Dataset extract =
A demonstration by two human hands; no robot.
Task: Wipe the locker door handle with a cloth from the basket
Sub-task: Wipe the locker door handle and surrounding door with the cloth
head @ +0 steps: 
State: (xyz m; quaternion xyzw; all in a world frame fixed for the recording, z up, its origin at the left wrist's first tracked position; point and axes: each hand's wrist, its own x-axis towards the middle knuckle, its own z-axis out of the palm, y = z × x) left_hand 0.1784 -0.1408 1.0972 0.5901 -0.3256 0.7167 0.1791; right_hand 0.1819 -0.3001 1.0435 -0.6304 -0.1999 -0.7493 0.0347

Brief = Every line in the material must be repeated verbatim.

Written response =
A demonstration by two human hands; no robot.
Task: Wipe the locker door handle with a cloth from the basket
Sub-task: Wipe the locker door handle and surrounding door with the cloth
head @ +0 steps: 
State: (xyz m; quaternion xyzw; all in a world frame fixed for the recording, z up, its origin at the left wrist's first tracked position; point and axes: each hand's wrist, its own x-axis towards the middle knuckle, its own z-axis out of the palm, y = z × x) left_hand 0.1784 -0.1408 1.0972 0.5901 -0.3256 0.7167 0.1791; right_hand 0.1819 -0.3001 1.0435 -0.6304 -0.1999 -0.7493 0.0347

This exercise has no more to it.